Il a demandé l’asile aux États-Unis. Ses connaissances pourraient être précieuses.
Surnommé le «Cygne blanc» en Russie et baptisé «Blackjack» par les pays de l’OTAN, réponse de l’Est au B-1B Lancer américain construit par Rockwell, le bombardier lourd supersonique et stratégique Tu-160 est sans aucun doute l’une des pièces maîtresses de l’arsenal aérien (et atomique) de Moscou.
Si le Tu-160, pas des plus jeunes mais récemment modernisé et relancé en grande pompe, est déjà plutôt bien connu des services américains et de leurs alliés, ces derniers ont sans doute tressauté de joie en apprenant qu’un ingénieur russe ayant planché sur l’aéronef, par ailleurs largement utilisé pour bombarder l’Ukraine à distance, a récemment fait défection pour demander asile aux États-Unis.
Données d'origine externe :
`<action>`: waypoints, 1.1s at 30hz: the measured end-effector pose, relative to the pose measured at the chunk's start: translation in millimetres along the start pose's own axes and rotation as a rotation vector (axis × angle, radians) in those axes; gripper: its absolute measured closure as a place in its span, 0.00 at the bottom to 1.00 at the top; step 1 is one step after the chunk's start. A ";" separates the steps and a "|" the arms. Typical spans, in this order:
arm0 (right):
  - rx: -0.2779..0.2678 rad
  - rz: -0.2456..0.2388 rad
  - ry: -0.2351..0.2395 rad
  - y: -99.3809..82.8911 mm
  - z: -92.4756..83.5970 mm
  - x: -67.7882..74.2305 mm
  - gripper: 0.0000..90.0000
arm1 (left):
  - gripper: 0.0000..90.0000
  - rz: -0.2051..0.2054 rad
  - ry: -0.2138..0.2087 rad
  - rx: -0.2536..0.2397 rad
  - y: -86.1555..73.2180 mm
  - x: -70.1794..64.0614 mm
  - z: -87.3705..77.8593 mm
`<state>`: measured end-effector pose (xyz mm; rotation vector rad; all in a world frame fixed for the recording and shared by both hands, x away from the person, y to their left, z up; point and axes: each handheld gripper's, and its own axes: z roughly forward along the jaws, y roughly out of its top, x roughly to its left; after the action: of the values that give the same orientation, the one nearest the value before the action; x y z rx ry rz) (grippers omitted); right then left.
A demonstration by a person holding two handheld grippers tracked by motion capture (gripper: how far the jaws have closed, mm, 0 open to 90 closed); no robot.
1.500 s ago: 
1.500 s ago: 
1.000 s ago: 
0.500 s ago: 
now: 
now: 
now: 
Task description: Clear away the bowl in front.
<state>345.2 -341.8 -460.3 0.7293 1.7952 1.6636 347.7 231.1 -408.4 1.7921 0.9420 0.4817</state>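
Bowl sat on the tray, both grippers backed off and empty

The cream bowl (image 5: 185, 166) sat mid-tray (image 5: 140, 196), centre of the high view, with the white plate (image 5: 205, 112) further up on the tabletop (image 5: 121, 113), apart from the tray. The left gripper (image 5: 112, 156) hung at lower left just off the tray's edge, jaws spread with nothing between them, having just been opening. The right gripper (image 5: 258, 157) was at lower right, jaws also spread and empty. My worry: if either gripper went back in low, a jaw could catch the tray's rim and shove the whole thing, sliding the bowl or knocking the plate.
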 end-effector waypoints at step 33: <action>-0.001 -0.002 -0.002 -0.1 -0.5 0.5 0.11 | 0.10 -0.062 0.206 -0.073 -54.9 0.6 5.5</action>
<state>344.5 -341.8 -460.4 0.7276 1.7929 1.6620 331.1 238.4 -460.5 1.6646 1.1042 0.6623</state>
Comme le rapporte Yahoo News, l’homme et sa famille se sont présentés à la frontière sud-ouest du pays dans un SUV. Craignant pour sa vie après avoir participé à des manifestations hostiles au régime de Vladimir Poutine et en soutien du prisonnier politique Alexeï Navalny, l’homme a demandé au Customs and Border Protection (CBP) à être accueilli et protégé aux États-Unis, tout en expliquant détenir des informations qui pourraient grandement intéresser le Pentagone.
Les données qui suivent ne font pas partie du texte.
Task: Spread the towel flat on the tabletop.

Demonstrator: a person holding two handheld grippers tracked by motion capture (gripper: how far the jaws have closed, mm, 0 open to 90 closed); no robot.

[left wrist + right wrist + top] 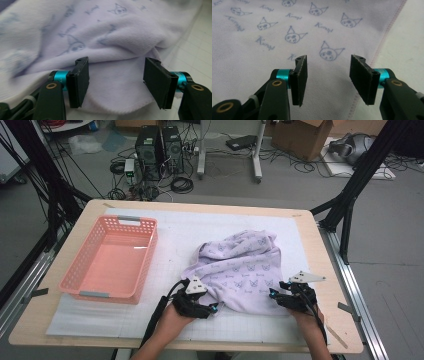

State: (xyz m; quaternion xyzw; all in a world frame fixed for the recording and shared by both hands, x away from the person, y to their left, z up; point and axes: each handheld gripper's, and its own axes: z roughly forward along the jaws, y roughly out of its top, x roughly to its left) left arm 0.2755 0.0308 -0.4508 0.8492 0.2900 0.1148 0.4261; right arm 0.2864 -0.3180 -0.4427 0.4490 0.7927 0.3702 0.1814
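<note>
the towel lies rumpled on the white mat, right of the pink basket and well apart from it, its near edge toward the person.

the left gripper sits at the towel's near left corner. in the left gripper view its jaws stand apart with a rolled fold of towel between them, and the pads do not press on it: released, nothing held.

the right gripper sits at the towel's near right edge. in the right gripper view its jaws are parted over flat printed cloth, the stitched hem running just outside the right jaw; nothing is pinched.

the towel lies straight ahead of both grippers, its near edge running across from one to the other. each hand is at its own corner, neither nearer. i judge the next move a pinch on that edge; the left has a thick fold ready, the right only flat cloth, so it would need to dip or shift toward the hem.
</note>
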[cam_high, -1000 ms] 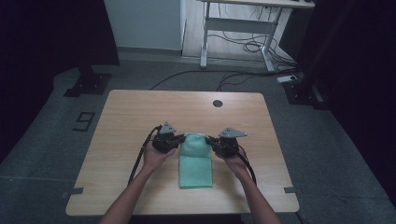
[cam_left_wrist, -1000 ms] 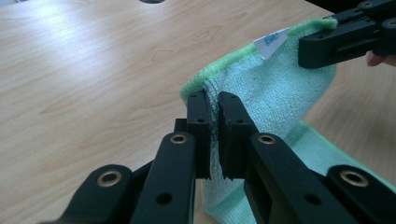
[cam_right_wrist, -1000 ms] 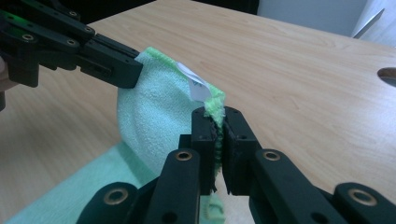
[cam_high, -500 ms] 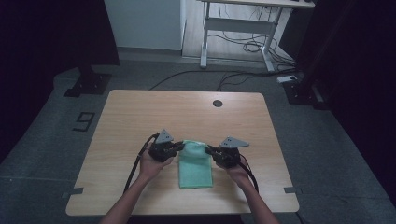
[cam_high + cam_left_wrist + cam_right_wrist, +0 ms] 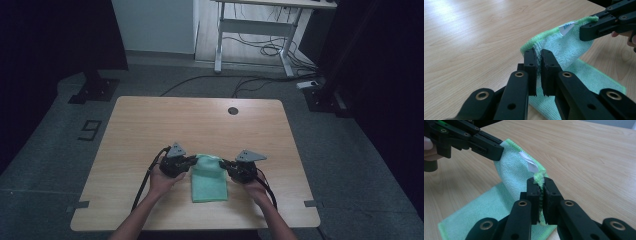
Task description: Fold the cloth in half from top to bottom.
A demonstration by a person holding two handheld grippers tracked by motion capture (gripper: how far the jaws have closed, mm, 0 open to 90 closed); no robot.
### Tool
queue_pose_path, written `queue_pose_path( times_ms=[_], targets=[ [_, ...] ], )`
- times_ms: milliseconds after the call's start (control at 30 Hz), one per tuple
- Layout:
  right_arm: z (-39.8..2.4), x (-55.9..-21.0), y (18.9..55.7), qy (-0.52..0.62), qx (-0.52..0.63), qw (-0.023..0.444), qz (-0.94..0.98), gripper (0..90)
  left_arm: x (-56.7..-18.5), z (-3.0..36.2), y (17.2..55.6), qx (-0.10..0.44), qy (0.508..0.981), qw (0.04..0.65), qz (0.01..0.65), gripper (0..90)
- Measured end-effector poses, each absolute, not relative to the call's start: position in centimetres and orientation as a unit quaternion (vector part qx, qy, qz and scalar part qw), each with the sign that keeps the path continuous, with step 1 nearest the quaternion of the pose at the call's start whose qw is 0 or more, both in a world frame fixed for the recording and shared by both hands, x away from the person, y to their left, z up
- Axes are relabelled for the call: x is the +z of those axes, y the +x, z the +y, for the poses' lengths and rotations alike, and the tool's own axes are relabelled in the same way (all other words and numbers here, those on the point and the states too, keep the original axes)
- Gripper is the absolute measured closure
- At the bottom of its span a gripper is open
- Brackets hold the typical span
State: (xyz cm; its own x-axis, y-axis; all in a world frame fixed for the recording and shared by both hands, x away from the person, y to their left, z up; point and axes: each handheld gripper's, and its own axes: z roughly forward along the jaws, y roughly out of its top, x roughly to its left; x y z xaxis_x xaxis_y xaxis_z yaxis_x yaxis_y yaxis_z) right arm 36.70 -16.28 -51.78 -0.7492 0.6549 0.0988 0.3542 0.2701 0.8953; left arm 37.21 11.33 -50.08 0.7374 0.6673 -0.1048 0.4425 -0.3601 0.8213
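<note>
A light green microfibre cloth [image 5: 209, 181] lies on the wooden table [image 5: 150, 125] near its front edge. Its far edge is lifted and curled over toward the person. My left gripper [image 5: 192, 161] is shut on the cloth's far left corner; its pads pinch the green hem [image 5: 538, 53]. My right gripper [image 5: 223, 164] is shut on the far right corner [image 5: 542, 181], beside a white label [image 5: 529, 162]. The two grippers face each other across the raised edge. The cloth's near part [image 5: 481, 212] rests flat on the table.
A dark round grommet hole [image 5: 232, 110] sits near the table's far edge. Bare wood spreads to the left, right and back of the cloth. On the floor are a "9" mark [image 5: 90, 130], cables and a white desk frame [image 5: 250, 45].
Both hands have drawn back toward the person, carrying the cloth's far edge with them. The cloth looks shorter and its far edge is folded over more.
</note>
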Motion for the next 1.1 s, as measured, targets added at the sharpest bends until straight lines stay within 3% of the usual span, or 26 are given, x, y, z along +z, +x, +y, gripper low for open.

Yahoo News a pu se procurer le rapport du CBP sur cette première rencontre. Il y est écrit que «ses emplois passés incluent du travail entre 2018 et 2021 sur la confection d’un type particulier d’avion dans les usines de Tupolev à Kazan, dans le centre-ouest de la Russie».
«Il a décrit l’appareil comme “un aéronef offensif” et dit qu’il se nommait “Cygne blanc-TU160”, le plus gros des avions militaires russes», a encore noté l’agent du CBP lors de cette première déposition. Ledit rapport a ensuite été transmis à une autre instance, nommée «National Border Security Intelligence Watch», chargée de scruter ces rapports du CBP et de noter les cas «intéressants» et faits saillants. Bingo: à l’évidence, il s’agissait potentiellement d’une sacrée prise.
Spécialiste de la Russie pour le Center for Naval Analyses, l’analyste Michael Kofman a expliqué à Yahoo News ne pas être au courant de l’histoire de cet ingénieur en particulier, mais a confirmé le grand intérêt que peuvent représenter les informations qu’il détient.
«Un individu travaillant dans une usine militaire comme celle de Tupolev peut avoir accès à tout une gamme d’informations sur la production industrielle de défense, sur des spécifications du Tu-160 et ses variants modernisés récemment développés, sur son processus de fabrication, sur ses besoins et ses limitations», a déclaré Kofman.
Un officiel américain assure par ailleurs que la question est cruciale quant à la capacité de l’appareil de lancer, ou non, des projectiles hypersoniques, ces armes réputées invincibles et contre lesquelles les défenses, à l’heure actuelle, ne sont qu’au stade du développement. «Le manager d’un site industriel pourrait-il savoir s’ils ont modifié les bombardiers pour leur permettre de lancer des missiles hypersoniques? C’est possible», avance-t-il.
Au secret
De manière très curieuse, Jana Winter de Yahoo News explique que le rapport auquel elle a eu accès donne l’identité complète du transfuge. Ce qui semble légèrement problématique face à un Kremlin qui n’hésite pas à empoisonner ses opposants où qu’ils soient dans le monde, ou à provoquer d’opportune sépidémies de chutes de fenêtres ou de décès étranges chez ses anciens alliés.
Il semble qu’après une semaine de vérifications, de son identité comme de son histoire, l’homme et ses informations aient été jugés crédibles et pris en charge par le FBI, qui l’a ensuite mis au secret avec sa famille.
Comme l’explique un autre officiel américain à Yahoo News, les informations qu’il détient ne concernent pas seulement le Tu-160 «Blackjack», mais tout ce qui a trait à l’organisation de l’usine où il travaillait. Méthodes de communication, systèmes informatiques et de messagerie, gestion et identité du personnel: tout, absolument tout peut se révéler utile, notamment en cas –qui sait?– de cyberattaque de la structure.
Ancien de la CIA et de ses opérations clandestines, Daniel Hoffman pense quant à lui que l’événement n’en est pas réellement un: l’homme sur lequel les États-Unis ont mis la main n’est qu’un individu parmi beaucoup d’autres, certes précieux. «Ces choses arrivent tous les jours», commente-t-il, blasé comme s’il ne s’agissait que d’un mauvais scénario hollwoodien.